→ **What you should do**: Pictures in the data below are not part of the copy; transcribe everything else exactly.

→ **Collected data**:
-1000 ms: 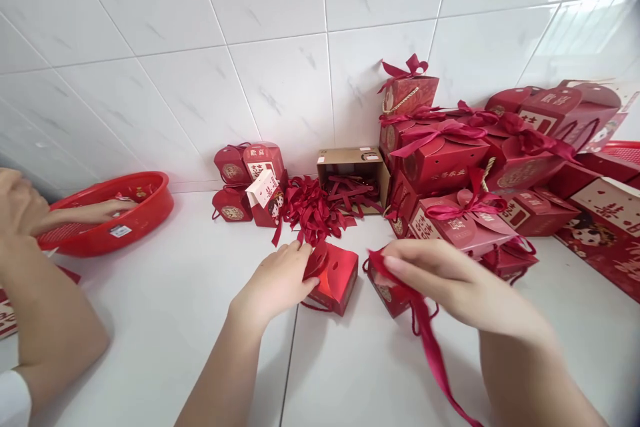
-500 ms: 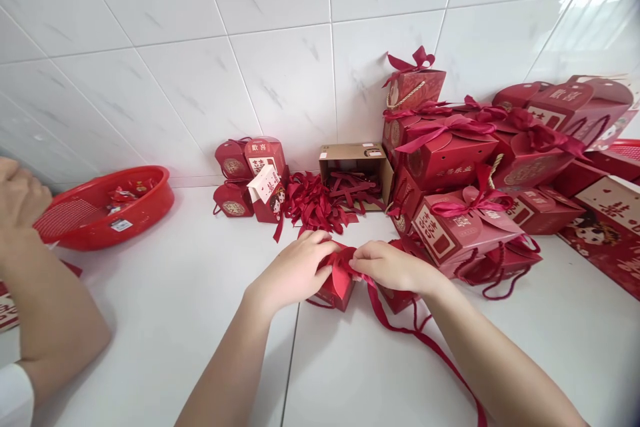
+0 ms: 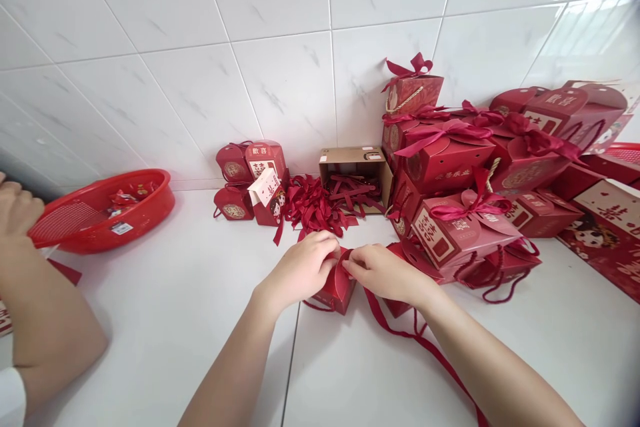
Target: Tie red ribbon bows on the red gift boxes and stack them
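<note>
A small red gift box stands on the white tabletop, its curved top flaps drawn together between my hands. My left hand is closed on the flaps from the left, fingertips partly hidden behind them. From the right, my right hand pinches at the top of the same box. A long red ribbon comes out from beneath that hand and trails toward the front edge, passing under my right forearm. What lies exactly between the right fingertips is hard to see. Another red box sits partly hidden behind my right hand.
Several ribbon-tied gift boxes are piled at the right. Behind my hands lie a heap of red ribbons and an open cardboard box. Several small boxes stand against the wall. At left are a red basket and another person's arm.
The ribbon that showed across the box top between my hands is now out of sight there. My fingers have shifted on the flaps. The other person's arm moved slightly left.
</note>
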### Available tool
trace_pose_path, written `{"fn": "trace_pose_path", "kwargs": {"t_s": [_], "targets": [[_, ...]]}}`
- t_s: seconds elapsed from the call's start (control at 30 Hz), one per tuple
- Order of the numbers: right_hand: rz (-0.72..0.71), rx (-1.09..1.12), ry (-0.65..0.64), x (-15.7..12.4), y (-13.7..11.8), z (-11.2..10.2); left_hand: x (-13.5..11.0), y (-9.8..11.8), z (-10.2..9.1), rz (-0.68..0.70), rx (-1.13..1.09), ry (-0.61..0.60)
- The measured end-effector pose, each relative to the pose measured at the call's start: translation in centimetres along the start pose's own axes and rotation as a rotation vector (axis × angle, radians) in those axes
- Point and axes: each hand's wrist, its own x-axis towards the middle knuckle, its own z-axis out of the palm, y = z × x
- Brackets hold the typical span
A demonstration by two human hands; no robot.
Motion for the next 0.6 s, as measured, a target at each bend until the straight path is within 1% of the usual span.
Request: {"fn": "trace_pose_path", "kwargs": {"t_s": [0.07, 0.13, 0.2, 0.27, 0.33, 0.37, 0.4, 0.43, 0.47, 0.57, 0.6], "targets": [[0.004, -0.046, 0.069, -0.2, 0.0, -0.1, -0.1, 0.2, -0.2, -0.011, 0.006, 0.029], [-0.022, -0.096, 0.186, -0.3, 0.0, -0.3, -0.2, 0.5, -0.4, -0.022, 0.006, 0.079], [-0.119, -0.105, 0.286, -0.2, 0.0, -0.3, -0.4, 0.9, -0.8, -0.017, -0.021, 0.154], [-0.278, -0.031, 0.309, 0.0, -0.1, -0.3, -0.6, 1.5, -1.2, 0.015, -0.076, 0.246], [-0.409, 0.085, 0.293, 0.0, -0.5, -0.3, -1.1, 2.0, -1.6, 0.042, -0.12, 0.332], [-0.442, 0.136, 0.296, -0.1, -0.9, -0.4, -1.3, 2.2, -1.9, 0.035, -0.12, 0.354], [-0.455, 0.175, 0.307, -0.3, -1.3, -0.6, -1.6, 2.2, -2.1, 0.013, -0.103, 0.351], [-0.462, 0.203, 0.326, -0.8, -1.8, -1.0, -1.9, 2.1, -2.2, -0.025, -0.074, 0.318], [-0.472, 0.226, 0.346, -1.4, -2.2, -1.4, -2.2, 1.9, -2.3, -0.073, -0.039, 0.251], [-0.562, 0.273, 0.443, -4.4, -3.3, -2.9, -2.6, 0.7, -2.0, -0.24, 0.055, -0.053], [-0.591, 0.288, 0.494, -5.7, -3.4, -3.2, -2.5, 0.2, -1.9, -0.284, 0.078, -0.127]]}}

→ **Problem solution**:
-1000 ms: 
-500 ms: 
+0 ms: 
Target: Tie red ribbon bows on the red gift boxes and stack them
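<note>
A small red gift box stands on the white tabletop, its curved top flaps drawn together between my hands. My left hand is closed on the flaps from the left, fingertips partly hidden behind them. From the right, my right hand pinches at the top of the same box. A long red ribbon comes out from beneath that hand and trails toward the front edge, passing under my right forearm. What lies exactly between the right fingertips is hard to see. Another red box sits partly hidden behind my right hand.
Several ribbon-tied gift boxes are piled at the right. Behind my hands lie a heap of red ribbons and an open cardboard box. Several small boxes stand against the wall. At left are a red basket and another person's arm.
The ribbon that showed across the box top between my hands is now out of sight there. My fingers have shifted on the flaps. The other person's arm moved slightly left.
</note>
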### Available tool
trace_pose_path, written `{"fn": "trace_pose_path", "kwargs": {"t_s": [_], "targets": [[_, ...]]}}`
- t_s: seconds elapsed from the call's start (control at 30 Hz), one per tuple
- Order of the numbers: right_hand: rz (-0.72..0.71), rx (-1.09..1.12), ry (-0.65..0.64), x (-15.7..12.4), y (-13.7..11.8), z (-11.2..10.2); left_hand: x (-13.5..11.0), y (-9.8..11.8), z (-10.2..9.1), rz (-0.68..0.70), rx (-1.13..1.09), ry (-0.61..0.60)
- The measured end-effector pose, each relative to the pose measured at the call's start: translation in centimetres along the start pose's own axes and rotation as a rotation vector (axis × angle, radians) in those axes
- Point and axes: each hand's wrist, its own x-axis towards the middle knuckle, its own z-axis out of the palm, y = z × x
- Brackets hold the typical span
A demonstration by two human hands; no robot.
Motion for the next 0.6 s, as measured, a target at each bend until the straight path is within 1% of the usual span.
Request: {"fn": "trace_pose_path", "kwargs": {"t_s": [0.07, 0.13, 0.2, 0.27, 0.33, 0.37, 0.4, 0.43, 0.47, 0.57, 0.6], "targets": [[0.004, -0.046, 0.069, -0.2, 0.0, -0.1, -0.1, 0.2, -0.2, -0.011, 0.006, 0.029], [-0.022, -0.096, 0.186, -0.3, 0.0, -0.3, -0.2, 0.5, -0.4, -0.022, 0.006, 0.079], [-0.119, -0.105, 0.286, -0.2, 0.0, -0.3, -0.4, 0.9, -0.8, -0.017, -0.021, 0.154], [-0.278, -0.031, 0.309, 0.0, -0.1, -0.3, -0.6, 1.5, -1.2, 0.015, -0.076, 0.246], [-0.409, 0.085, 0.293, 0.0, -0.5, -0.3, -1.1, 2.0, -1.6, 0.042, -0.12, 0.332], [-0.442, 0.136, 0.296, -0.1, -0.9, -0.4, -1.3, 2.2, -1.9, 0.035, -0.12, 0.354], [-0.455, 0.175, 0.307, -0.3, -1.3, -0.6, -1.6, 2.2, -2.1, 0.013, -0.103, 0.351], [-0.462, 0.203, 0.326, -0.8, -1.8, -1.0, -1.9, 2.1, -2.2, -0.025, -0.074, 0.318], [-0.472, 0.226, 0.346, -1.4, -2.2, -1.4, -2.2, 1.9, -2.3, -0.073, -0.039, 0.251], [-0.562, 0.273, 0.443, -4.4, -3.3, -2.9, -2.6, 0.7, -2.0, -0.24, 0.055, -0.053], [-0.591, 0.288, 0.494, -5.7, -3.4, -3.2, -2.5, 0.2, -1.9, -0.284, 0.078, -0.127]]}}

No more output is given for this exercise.